In a heartwarming display of respect and honour, a group of bikers carried the remains of fallen US marine Sergeant Jonathan Turner to his hometown Georgia, when they discovered his family couldn’t attend his California memorial service.
Sgt. Jonathan Turner, a former US Marine Corps solider who served seven tours in Afghanistan and Iraq, died aged 41 of combat-related injuries in California.
The veteran’s family were devastated when they found out they couldn’t afford to visit California for Jonathan’s memorial service. They had arranged for his remains to be shipped home in a “FedEx” box.
PGR bikers set off on their cross-country ride.
In a heroic collaborative effort to help the brave solider reach his final resting place, hundreds of volunteers across nine states from The Patriot Guard Riders (PGR) decided to step in and make the cross-country trip.
PGR describes itself as ensuring “dignity and respect at memorial services honoring Fallen Military Heroes, First Responders and honorably discharged Veterans.”
“We did this primarily because his mother was unable to attend the services. He had been cremated and we didn’t want him to go home in a FedEx box,” David Noble, Oklahoma Patriot Guard Riders Captain, told Fox 5News Atlanta.
Another PGR biker said his mission was to get Jonathan from California “to his mother’s arms so she can be at ease that he’s home.”
Over a period of six days Jonathan’s ashes were carried from state to state, to each local group of bikers.
The bikers pause to hold a brief ceremony for Jonathan.
Determined to lighten the Turner family’s heart-wrenching predicament, Jeff Goodiel, a member of the Georgia PGR volunteered to give the marine a dignified final journey home.
“It wasn’t proper to ship this war hero home via FedEx,” he said.
Dubbed a “Pony Express”, the mission was the longest of its kind, according to organizers.

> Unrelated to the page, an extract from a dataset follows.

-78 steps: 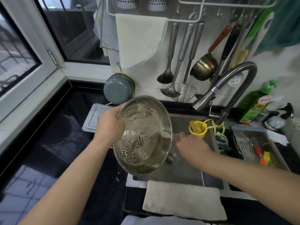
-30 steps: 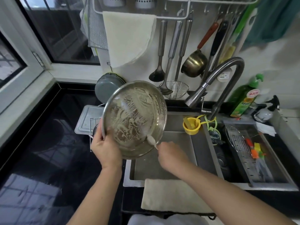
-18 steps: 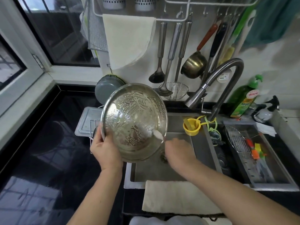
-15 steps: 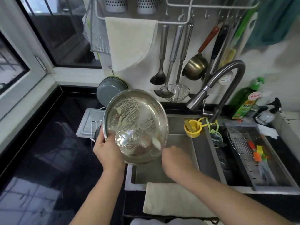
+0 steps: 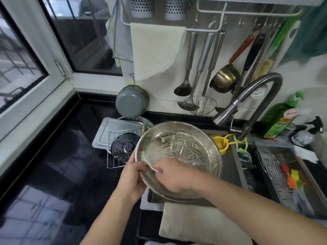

Asha Lamy, a PGR rider who took part in the effort.
PGR rider Asha Lamy wanted to ensure Jonathan was treated with respect even in death. “I need the family to know that you’re not alone and we care,” she told Fox 5News.
Jonathan was a “great leader who inspired his fellow Marines, both in the Corps and in daily life,” according to the PGR’s website. “You were his friend if you knew him for five minutes or five years. He would give you the shirt off his back.”
When the remains of the heroic marine finally made it home, his family were extremely grateful for the kind efforts of the bikers.
“It’s heartwarming to see all these people here. I know that he was loved by a lot of people,” Jonathan’s mother, Annie Glanton said.